Researchers found a strong correlation between the amount of information Missourians have about COVID-19 vaccines and vaccination rates. Among the strongest arguments for vaccine-hesitant Missourians are that the vaccine is nearly 100% effective, vaccination is free, and that despite the speed of vaccine approval, scientific standards were maintained in development and testing.
“All Missourians have a stake in the success of the vaccination effort,” Kuhn said. “Despite ongoing public education efforts, too many Missourians remain unclear or unconvinced about the value of vaccination and the cost. Moreover, some of the polling results are counterintuitive. For example, the uninsured can receive the vaccine at no cost, which should reduce barriers.
Insurance status was a strong indicator of intention to seek vaccination, with 52% of the uninsured indicating they will not receive a vaccination. Only 15% of the uninsured participating in the study indicate they have received a vaccination. With vaccination offered at no cost to the uninsured, additional outreach and education to this population may help increase vaccination rates.

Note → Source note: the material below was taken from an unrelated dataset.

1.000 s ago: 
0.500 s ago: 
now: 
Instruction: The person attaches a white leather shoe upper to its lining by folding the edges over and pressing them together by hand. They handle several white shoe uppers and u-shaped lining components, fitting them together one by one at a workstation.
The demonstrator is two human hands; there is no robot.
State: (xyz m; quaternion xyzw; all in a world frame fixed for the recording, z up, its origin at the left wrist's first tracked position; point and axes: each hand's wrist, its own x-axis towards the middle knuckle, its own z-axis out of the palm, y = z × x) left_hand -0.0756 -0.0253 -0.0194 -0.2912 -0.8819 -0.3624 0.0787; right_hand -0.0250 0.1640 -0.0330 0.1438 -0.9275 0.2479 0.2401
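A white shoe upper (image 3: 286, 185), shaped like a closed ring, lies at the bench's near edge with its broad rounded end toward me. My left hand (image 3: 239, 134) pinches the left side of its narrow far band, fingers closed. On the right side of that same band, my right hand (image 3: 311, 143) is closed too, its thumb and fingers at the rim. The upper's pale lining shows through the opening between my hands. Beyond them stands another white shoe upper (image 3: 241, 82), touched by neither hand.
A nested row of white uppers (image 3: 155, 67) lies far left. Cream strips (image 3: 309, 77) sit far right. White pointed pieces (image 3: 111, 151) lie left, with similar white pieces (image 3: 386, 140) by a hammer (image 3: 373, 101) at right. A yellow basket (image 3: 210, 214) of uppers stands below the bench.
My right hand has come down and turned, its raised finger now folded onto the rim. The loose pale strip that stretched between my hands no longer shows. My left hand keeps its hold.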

As researchers found in the January polling, an individual’s political viewpoint is a strong indicator of intent to seek vaccination. Conservatives are less likely to indicate they will pursue vaccination. This includes younger Missourians — ages 18-44 and self-identifying as Republicans — as the least likely to vaccinate. Democrats, including those in this same age cohort, are among the most likely to pursue vaccination. At the same time, African Americans — a demographic hard-hit by the pandemic — are more likely to indicate they will not pursue vaccination.
Also consistent with the January polling, nearly 90% of Missourians view their own physician or health care provider as a trusted source of information about the vaccine. More than two-thirds trust public health organizations, including local public health leaders, the Centers for Disease Control and Prevention, and the U.S. Food and Drug Administration. Recommendations from elected officials are more polarized.
“Since early vaccination eligibility was risk-based, many of the most vulnerable have been vaccinated,” Kuhn said. “However, only 23% of all Missourians — or 44% of those ages 18 or older — have completed their vaccination process. To reach herd immunity, a much larger share of Missourians must participate in the process. That will require all stakeholders working together to understand the barriers and get the message out.”
The polling, by American Viewpoint, was conducted April 11-14, covering a diverse cross-section of 800 Missouri adults. A summary of the survey findings is available.
Missouri’s portal for COVID-19 vaccination information is www.covidvaccine.mo.gov.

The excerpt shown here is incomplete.